Recipe By :Vegetarian Times, March 1999

Serving Size : 4 Preparation Time :0:00

Categories :

 

Amount Measure Ingredient -- Preparation Method

-------- ------------ --------------------------------

1 tablespoon vegetable oil

2 medium onions -- chopped (2 cups)

2 tablespoons unbleached all-purpose flour

1 cup low-fat coconut milk

2 cups vegetable broth

2 tablespoons curry powder

1 cup sliced carrots

1 cup diced red bell pepper

1 cup peeled, cubed sweet potato

1 cup cauliflower flowerets

1 cup broccoli florets

2 tablespoons chopped fresh mint

 

In large saucepan, heat oil over medium-high heat.

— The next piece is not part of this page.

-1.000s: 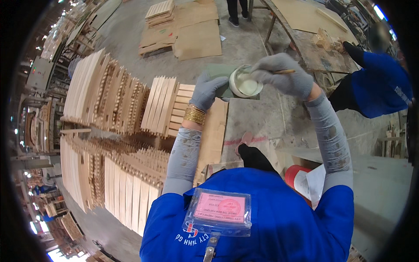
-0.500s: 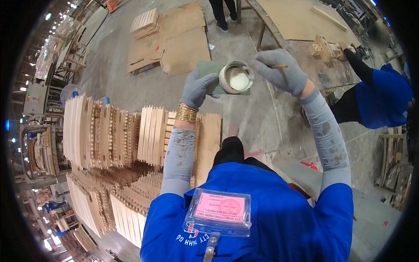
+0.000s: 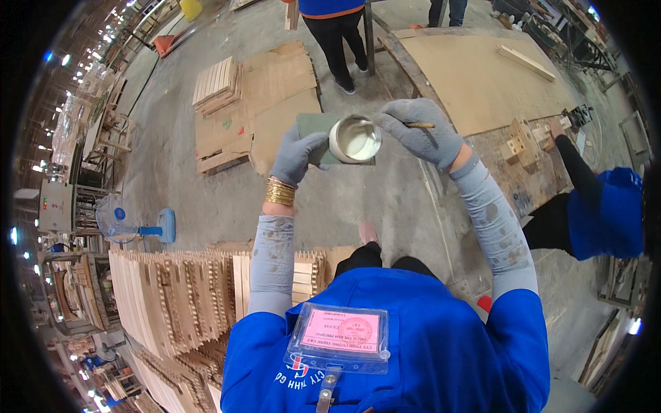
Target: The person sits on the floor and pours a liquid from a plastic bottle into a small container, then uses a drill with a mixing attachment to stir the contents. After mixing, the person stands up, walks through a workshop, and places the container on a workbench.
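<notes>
We clasp a round tin of pale liquid and green pad in our gloved left hand; our right hand pinches a thin stick. A pink badge hangs below, wooden slats stacked left.

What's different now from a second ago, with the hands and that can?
The person has walked forward: the stacked wooden slats now lie behind the hands, bare floor beneath. Unchanged: left hand holds the can of pale paste on a green pad; right hand grips a thin stick.

Concrete floor, cardboard sheets, stacked wooden slats
</notes>
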Tool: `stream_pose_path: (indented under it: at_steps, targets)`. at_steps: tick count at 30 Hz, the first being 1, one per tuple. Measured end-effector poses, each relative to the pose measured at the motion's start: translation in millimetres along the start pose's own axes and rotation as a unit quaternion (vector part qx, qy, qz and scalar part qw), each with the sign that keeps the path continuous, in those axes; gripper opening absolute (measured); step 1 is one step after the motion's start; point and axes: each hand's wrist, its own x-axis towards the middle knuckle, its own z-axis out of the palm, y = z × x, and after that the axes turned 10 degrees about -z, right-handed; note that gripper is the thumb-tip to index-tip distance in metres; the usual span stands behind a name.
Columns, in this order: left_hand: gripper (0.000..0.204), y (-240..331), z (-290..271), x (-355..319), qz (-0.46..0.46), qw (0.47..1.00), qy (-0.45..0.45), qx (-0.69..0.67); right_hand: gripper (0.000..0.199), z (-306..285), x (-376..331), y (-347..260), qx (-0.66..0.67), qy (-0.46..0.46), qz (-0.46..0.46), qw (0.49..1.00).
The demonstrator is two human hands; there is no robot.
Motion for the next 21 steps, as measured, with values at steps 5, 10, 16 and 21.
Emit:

Add onions and cook,

stirring often, until softened, 4 to 5 minutes. Stir in flour and cook,

stirring, 1 minute.

 

Slowly stir in coconut milk, broth and curry. Cook mixture until thick and

bubbly, 2 to 3 minutes.

 

Add carrots, bell pepper, sweet potato, cauliflower and broccoli. Reduce heat

to medium-low, cover and cook, until vegetables are tender, about 10 minutes.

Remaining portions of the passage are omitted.